▶ _Work task_: Your answer should be every line from the records that contains "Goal".

▶ _Material to process_:
--

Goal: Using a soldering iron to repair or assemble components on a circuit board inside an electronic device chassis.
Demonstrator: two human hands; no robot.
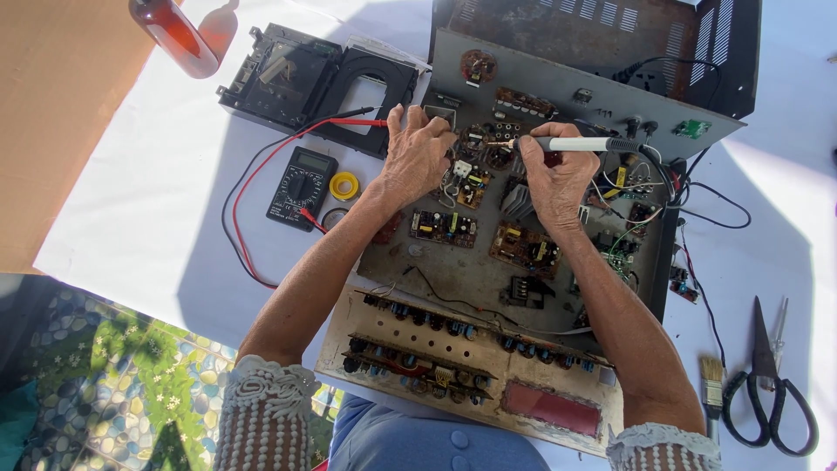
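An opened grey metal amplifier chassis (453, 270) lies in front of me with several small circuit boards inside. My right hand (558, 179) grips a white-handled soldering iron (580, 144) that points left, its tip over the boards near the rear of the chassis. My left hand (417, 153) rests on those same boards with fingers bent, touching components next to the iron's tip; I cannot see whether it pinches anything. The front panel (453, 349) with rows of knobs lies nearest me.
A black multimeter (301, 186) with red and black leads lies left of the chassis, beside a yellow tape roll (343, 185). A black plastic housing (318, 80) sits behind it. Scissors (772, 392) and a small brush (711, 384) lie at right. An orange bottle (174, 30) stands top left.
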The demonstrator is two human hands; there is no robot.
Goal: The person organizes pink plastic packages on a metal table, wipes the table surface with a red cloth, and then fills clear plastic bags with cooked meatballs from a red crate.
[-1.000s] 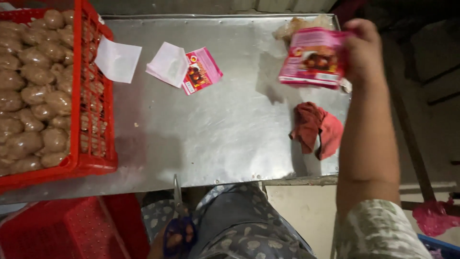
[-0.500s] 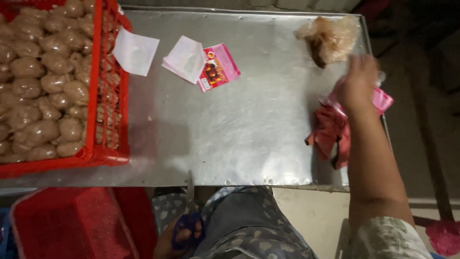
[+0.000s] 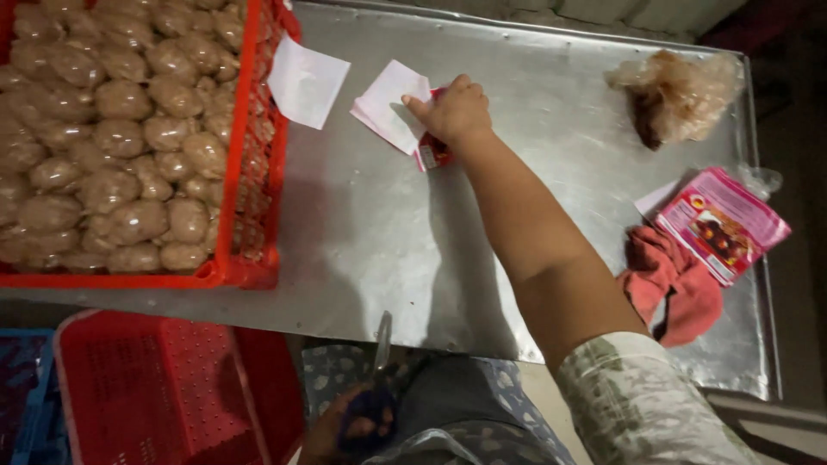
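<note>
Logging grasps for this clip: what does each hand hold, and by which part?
The left hand grips scissors by their dark handles, blades up. The right hand presses on a pink packet beside white papers; a grip cannot be told.

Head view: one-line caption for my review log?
Right hand presses on paper labels on steel table; left hand holds scissors in lap.

A red plastic mesh crate (image 3: pixel 233 215) heaped with brown bagged lumps (image 3: pixel 121 129) stands on the bare steel surface (image 3: pixel 362 232). A crumpled clear plastic bag (image 3: pixel 676 90), a pink printed packet (image 3: pixel 722 222) and a red cloth (image 3: pixel 672 284) lie along its far side. An empty red crate (image 3: pixel 146 396) sits below.
</note>
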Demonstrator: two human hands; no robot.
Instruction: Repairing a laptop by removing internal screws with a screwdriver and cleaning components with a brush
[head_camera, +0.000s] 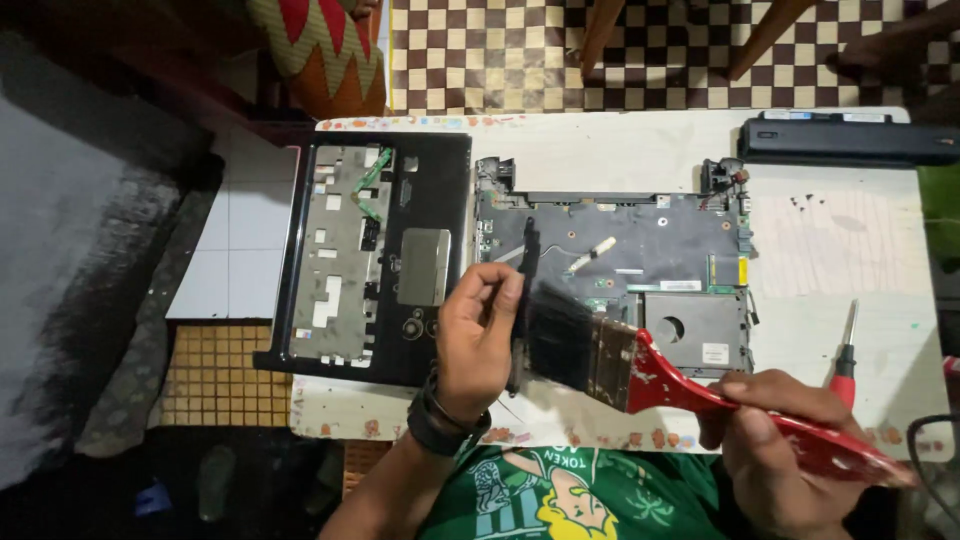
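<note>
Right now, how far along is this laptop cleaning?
Done: the top cover is off and lies beside the open laptop base; the battery lies apart. In hand: right hand brushes with the red paintbrush; left hand holds a black strip. Left: reassembly.

Your left hand (478, 330) and right hand (775, 440) were both bare, with no gloves and no rings that could be made out. You wore a thick black band (440, 418) around your left wrist, dark and wide like a watch strap or bracelet, though its face could not be seen. Both forearms were uncovered, so your sleeves ended somewhere above the edge of view. Your green T-shirt (600, 495) carried a large front print in white, yellow and darker green, a cartoon-like figure with pale lettering arched over it.
</note>
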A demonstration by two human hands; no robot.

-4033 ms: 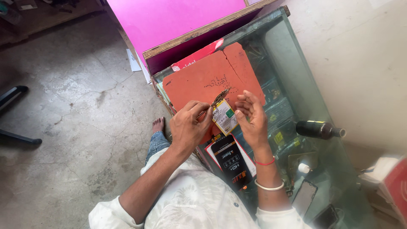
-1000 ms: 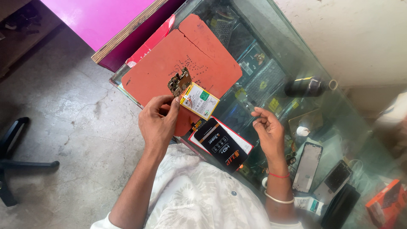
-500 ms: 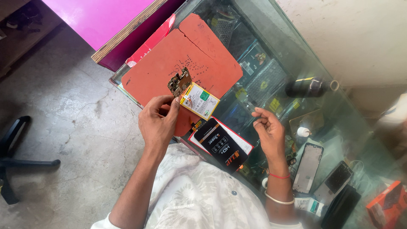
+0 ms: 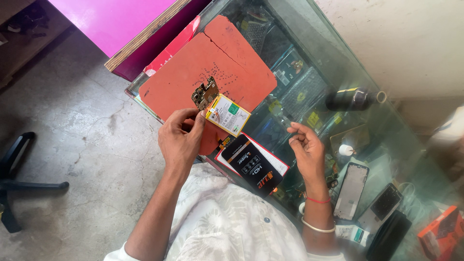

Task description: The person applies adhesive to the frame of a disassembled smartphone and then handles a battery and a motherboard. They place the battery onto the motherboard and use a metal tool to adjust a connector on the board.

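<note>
Our left hand (image 4: 180, 140) pinches the near corner of an opened phone assembly (image 4: 220, 108), thumb and fingertips pressed together on its edge, and holds it up just above the worktop. The assembly is flat and tilted. Most of it is a pale yellow battery (image 4: 229, 115) with a white label and a small green patch, and at its far end sits a bare circuit board (image 4: 204, 94), brownish with metal shields and small parts. A short ribbon with a connector (image 4: 224, 143) hangs from its lower edge.

Our right hand (image 4: 305, 147) is well apart from the assembly, off to the right over the glass. Its fingers are curled and the thumb meets the forefinger; whether anything small is held between them, we cannot tell. A red thread and a white bangle circle that wrist.

Under the assembly lies a red-orange mat (image 4: 217, 63), cracked near its far end. Just below, between our hands, lies a black packet (image 4: 252, 165) on a white and red card. The worktop (image 4: 314, 43) is a glass display case with goods showing through. On it, to the right, lie a dark bottle (image 4: 354, 99), a phone frame (image 4: 352, 189) and a dark phone (image 4: 385, 203).
</note>
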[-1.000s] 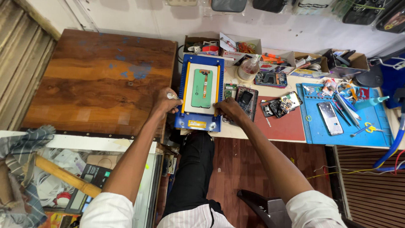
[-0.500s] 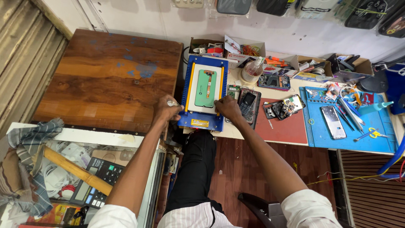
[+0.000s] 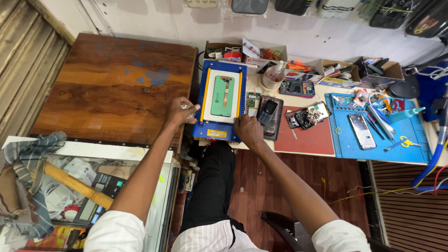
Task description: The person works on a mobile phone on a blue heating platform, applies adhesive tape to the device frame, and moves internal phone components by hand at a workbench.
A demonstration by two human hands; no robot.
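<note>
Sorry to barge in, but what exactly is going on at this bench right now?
A seated person has both hands at a blue and yellow heating-plate machine on a cluttered repair bench. A green phone panel lies flat on its white plate. The left hand is at the machine's left edge, holding something small that I cannot make out. The right hand rests at its front right corner, beside a small keypad phone. A smartphone lies untouched on the blue mat farther right.

Blue, yellow-edged heating plate machine [image 3: 220,100], green phone panel [image 3: 222,95] flat on top
</note>
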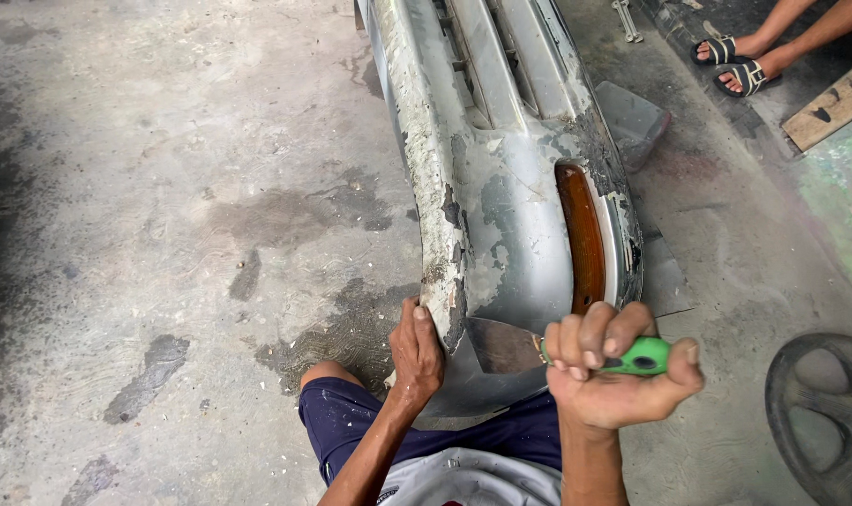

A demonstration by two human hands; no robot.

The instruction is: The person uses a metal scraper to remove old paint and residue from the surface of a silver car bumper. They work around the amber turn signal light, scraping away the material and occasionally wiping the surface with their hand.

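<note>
Our right hand point(613, 365) is curled tight, all fingers wrapped round the green handle point(643, 356) of a scraper, thumb stretched along the far end. The scraper's wide metal blade point(503, 347) pts left and lies flat against the near end of a silver car bumper point(501, 187), just below its orange lamp point(583, 234).

Our left hand point(417, 351) grips the bumper's lower left edge, thumb on top and fingers hooked behind the rim, so closed on it w/ the fingertips out of sight. The two hands sit near each other, blade between them.

The bumper runs away from us along the concrete floor point(164, 187), its near end resting by our knee in dark blue shorts point(351, 422). Paint on the left flank is flaked and patchy, w/ pale filler showing thru.

Further out: dark stains on the floor at left, a black steering wheel point(824, 412) at lower right, a grey scrap piece point(632, 117) beside the bumper, and at top right another person's feet in sandals point(735, 61) next to a wooden board point(834, 108).
</note>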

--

▶ _Output for this task_:
Goal: Using a soldering iron to repair or assemble components on a circuit board inside an electronic device chassis.
Goal: The person organizes pink plastic packages on a metal table, wipes the table surface with a red cloth, and then fills clear plastic bags with cooked meatballs from a red crate.

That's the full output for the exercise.